To the infected, those lights might as well have been flamethrowers. Krippin Virus had ravaged their metabolisms so badly that a few seconds of exposure to sunlight would be enough to incinerate them. Whenever a test subject died, an event that occurred with frightening regularity, Peter would leave the remains in the sun for a few minutes and use the ashes to make fertilizer for his rooftop hydroponics garden.

May would usually accompany her father on his daily sojourns, helping him with the never-ending task of searching for supplies. But on days like today, when he needed to capture live hemocytes or infected animals for vaccine trials, she would wisely opt to remain safely ensconced in Fort Parker, doing her schoolwork, playing with her American Girl dolls, and tending to the garden.

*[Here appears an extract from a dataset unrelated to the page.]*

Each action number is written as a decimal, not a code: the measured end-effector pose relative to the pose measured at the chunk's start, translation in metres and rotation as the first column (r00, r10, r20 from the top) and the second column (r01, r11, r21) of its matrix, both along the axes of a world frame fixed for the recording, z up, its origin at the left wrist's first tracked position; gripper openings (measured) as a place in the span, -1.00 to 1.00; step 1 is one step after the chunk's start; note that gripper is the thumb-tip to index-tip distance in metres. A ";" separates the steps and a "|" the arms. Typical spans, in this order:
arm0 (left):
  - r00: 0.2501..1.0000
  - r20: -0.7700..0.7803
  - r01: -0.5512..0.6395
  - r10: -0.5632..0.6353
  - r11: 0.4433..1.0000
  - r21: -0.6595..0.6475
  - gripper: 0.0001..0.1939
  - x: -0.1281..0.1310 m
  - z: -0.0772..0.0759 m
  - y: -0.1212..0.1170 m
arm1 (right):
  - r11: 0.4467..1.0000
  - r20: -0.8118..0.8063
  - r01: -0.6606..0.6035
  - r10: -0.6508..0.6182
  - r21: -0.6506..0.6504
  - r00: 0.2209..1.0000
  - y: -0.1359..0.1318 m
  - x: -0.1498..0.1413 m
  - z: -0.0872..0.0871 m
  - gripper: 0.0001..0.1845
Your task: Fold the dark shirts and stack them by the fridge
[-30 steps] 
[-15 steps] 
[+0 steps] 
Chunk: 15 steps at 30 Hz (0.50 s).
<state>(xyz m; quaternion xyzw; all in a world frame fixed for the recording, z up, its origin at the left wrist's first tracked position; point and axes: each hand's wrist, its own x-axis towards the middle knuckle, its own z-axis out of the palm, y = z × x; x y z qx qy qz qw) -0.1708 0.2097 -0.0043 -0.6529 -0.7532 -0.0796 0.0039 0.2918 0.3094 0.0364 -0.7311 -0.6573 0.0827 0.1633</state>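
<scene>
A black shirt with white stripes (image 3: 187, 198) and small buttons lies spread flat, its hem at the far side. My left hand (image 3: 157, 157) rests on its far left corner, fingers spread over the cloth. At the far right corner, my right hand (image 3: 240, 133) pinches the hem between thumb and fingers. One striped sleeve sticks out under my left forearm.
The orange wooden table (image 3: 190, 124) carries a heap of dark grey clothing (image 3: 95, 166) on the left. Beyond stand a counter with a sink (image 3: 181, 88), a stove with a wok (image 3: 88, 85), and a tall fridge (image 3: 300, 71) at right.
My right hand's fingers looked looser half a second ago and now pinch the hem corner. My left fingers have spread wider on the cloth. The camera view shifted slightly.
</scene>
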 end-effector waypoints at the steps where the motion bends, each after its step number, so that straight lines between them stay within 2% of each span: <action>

She was an extraordinarily responsible child who had been robbed of her childhood.

It was late afternoon by the time Peter reached his intended destination. Exhausted by perpetual lack of sleep, his head pounding, he alighted on a patch of knee-high grass growing in the middle of the street, near the intersection of 44th and Broadway. Lying in the grass was an overturned baby stroller. Under the stroller lay a small stuffed teddy bear, soggy, but still intact despite years of being pounded by wind, rain, and snow. Pocketing his mask, Peter picked up the teddy bear, trying to form a mental image of the toddler to whom it once belonged.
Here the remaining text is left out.